Consider the data on used cars (ToyotaCorolla.csv
) with
1436 records and details on 38 attributes, including Price, Age, KM, HP,
and other specifications. The goal is to predict the price of a used
Toyota Corolla based on its specifications.
# Type your code here
set.seed(54321)
selected_columns <- c('Price', 'Age_08_04', 'KM', 'Fuel_Type', 'HP','Automatic','Doors','Quarterly_Tax','Mfr_Guarantee', 'Guarantee_Period','Airco','Automatic_airco','CD_Player','Powered_Windows','Sport_Model','Tow_Bar')

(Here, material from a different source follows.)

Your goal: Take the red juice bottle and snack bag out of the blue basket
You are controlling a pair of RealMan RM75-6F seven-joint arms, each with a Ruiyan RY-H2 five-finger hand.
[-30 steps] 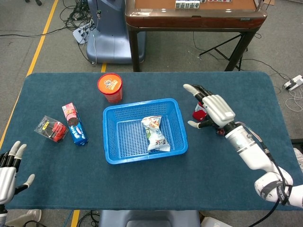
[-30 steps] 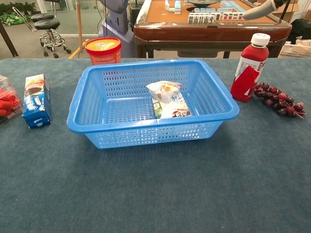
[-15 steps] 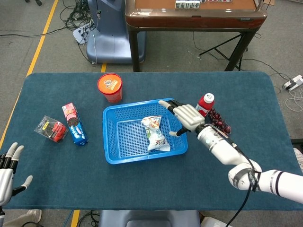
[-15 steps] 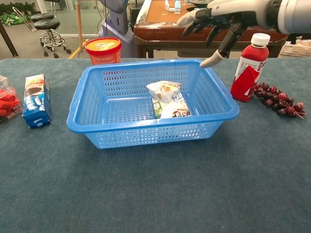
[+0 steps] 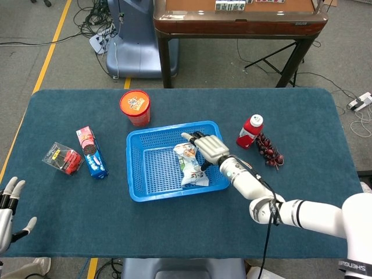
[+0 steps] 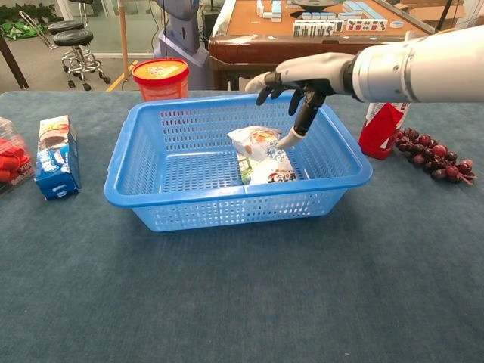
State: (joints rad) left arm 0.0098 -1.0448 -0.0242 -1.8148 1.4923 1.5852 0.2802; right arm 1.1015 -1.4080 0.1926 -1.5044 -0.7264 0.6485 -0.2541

cars_selected <- cars[,selected_columns]
names(cars)
## [1] "Id" "Model" "Price"
## [4] "Age_08_04" "Mfg_Month" "Mfg_Year"
## [7] "KM" "Fuel_Type" "HP"
## [10] "Met_Color" "Color" "Automatic"
## [13] "CC" "Doors" "Cylinders"
## [16] "Gears" "Quarterly_Tax" "Weight"
## [19] "Mfr_Guarantee" "BOVAG_Guarantee" "Guarantee_Period"
## [22] "ABS" "Airbag_1" "Airbag_2"
## [25] "Airco" "Automatic_airco" "Boardcomputer"
## [28] "CD_Player" "Central_Lock" "Powered_Windows"
## [31] "Power_Steering" "Radio" "Mistlamps"
## [34] "Sport_Model" "Backseat_Divider" "Metallic_Rim"
## [37] "Radio_cassette" "Parking_Assistant" "Tow_Bar"
target <- cars_selected$Price
cars_Selected <- cars_selected[,-which(names(cars_selected) == "Price")]
cars_selected_no_cat <- cars_selected[,!names(cars_selected) %in% c('Fuel_Type', 'Automatic', 'Mfr_Guarantee','Guarantee_Period', 'Airco', 'Automatic_airco','CD_Player', 'Powered_Windows', 'Sport_Model', 'Tow_Bar')]
cars_dummies <- model.matrix(~ Fuel_Type + Automatic + Mfr_Guarantee + Guarantee_Period + Airco + Automatic_airco + CD_Player + Powered_Windows + Sport_Model + Tow_Bar - 1, data = cars_selected)
cars_processed <- cbind(Price = target, cars_dummies, cars_selected_no_cat)
set.seed(54321)
train_size <-floor(0.7 * nrow(cars_processed))
train_data <- cars_processed[1:train_size,]
test_data <- cars_processed[(train_size + 1):nrow(cars_processed),]
dim(train_data)
## [1] 1005 19
## [1] 431 19
Fit a neural network model to the data. Use a single hidden layer
with 2 nodes.
- Use predictors Age_08_04, KM, Fuel_Type, HP, Automatic, Doors,
Quarterly_Tax, Mfr_Guarantee, Guarantee_Period, Airco, Automatic_airco,
CD_Player, Powered_Windows, Sport_Model, and Tow_Bar.
- Record the RMSE for the training data and the test data.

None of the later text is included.